> WHAT IS BEING ASKED
For the listing below, output exactly the lines from the line with "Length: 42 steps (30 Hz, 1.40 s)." up to and including the line with "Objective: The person", and no other lines.

===

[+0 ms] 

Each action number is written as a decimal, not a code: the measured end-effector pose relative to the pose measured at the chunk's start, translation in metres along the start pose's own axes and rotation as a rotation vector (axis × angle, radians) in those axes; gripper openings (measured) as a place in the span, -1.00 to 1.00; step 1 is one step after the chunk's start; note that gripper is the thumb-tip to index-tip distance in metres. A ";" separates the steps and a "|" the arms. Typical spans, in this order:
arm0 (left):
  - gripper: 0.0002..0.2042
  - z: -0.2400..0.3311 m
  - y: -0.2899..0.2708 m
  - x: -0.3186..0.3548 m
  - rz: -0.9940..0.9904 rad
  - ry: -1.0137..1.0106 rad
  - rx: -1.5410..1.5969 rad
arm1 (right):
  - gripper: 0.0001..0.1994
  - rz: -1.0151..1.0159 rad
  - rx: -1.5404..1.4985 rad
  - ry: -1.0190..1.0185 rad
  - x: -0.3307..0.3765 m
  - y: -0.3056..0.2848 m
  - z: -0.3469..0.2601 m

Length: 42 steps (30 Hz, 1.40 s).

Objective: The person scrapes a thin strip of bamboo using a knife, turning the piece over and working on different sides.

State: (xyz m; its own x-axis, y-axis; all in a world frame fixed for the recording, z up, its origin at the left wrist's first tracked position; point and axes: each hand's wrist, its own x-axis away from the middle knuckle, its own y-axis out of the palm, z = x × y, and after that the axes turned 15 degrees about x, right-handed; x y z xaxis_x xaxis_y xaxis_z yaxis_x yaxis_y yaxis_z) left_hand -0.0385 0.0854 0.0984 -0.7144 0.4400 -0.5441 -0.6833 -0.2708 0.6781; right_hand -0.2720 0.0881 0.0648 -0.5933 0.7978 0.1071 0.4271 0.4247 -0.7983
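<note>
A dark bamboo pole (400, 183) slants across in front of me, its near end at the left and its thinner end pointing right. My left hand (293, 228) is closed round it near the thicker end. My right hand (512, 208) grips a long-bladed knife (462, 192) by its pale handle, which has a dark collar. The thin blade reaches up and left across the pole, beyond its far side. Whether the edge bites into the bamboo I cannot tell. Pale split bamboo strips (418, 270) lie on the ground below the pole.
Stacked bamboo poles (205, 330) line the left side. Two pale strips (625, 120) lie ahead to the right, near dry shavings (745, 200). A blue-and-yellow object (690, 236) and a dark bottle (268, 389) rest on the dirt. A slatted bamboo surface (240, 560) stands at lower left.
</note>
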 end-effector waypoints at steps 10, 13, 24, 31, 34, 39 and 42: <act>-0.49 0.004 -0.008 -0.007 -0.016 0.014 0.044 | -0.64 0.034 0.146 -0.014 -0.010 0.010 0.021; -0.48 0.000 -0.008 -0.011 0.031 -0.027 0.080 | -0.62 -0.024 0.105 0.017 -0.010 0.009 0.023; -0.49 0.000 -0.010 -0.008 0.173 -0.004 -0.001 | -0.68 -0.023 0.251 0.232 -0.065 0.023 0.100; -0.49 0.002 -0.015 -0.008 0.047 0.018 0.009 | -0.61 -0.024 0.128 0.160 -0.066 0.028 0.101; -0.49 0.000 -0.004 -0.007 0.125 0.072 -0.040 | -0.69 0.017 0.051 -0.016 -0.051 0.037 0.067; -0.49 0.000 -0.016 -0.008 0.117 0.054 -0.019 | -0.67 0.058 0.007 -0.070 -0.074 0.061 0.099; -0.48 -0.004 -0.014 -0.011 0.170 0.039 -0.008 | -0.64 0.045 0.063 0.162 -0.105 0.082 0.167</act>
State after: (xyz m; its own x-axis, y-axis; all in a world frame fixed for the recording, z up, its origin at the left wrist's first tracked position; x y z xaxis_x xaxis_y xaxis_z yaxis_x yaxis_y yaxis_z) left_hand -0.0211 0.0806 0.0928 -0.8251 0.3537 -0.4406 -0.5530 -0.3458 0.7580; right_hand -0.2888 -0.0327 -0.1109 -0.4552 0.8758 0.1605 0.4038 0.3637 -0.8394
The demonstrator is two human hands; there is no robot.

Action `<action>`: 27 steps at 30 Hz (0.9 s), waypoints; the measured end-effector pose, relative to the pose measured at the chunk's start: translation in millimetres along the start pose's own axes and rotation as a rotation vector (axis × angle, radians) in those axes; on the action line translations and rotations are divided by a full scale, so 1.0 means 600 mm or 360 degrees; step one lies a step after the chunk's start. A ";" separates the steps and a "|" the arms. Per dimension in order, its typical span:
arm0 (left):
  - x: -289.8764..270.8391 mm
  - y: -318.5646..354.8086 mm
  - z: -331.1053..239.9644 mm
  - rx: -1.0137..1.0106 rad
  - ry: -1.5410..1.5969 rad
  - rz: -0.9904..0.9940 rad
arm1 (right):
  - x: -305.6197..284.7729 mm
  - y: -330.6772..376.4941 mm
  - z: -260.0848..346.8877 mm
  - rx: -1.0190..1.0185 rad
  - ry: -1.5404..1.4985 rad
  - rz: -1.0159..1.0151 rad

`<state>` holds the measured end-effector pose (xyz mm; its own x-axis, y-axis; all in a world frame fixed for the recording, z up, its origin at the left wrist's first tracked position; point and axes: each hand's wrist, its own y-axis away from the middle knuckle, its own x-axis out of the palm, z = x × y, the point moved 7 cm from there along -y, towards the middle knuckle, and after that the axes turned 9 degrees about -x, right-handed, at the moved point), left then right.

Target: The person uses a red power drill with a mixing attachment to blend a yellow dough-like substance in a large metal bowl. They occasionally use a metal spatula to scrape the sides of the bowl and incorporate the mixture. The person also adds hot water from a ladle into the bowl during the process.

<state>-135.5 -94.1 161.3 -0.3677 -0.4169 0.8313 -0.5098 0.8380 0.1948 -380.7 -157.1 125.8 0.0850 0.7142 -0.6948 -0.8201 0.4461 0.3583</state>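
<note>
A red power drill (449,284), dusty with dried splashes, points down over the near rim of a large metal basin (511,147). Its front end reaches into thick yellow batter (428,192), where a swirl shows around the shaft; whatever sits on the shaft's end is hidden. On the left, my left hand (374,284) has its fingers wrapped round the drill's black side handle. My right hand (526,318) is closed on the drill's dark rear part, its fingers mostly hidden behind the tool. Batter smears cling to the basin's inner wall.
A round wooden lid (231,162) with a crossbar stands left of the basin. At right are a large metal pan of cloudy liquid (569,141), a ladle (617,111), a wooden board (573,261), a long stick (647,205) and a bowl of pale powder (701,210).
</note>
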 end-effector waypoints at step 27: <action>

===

> ANSWER SECTION
Length: 42 steps (30 Hz, 1.40 s).

Objective: The person scrapes a thin strip of bamboo using a knife, turning the piece over and working on different sides.

The exercise asks for nothing further.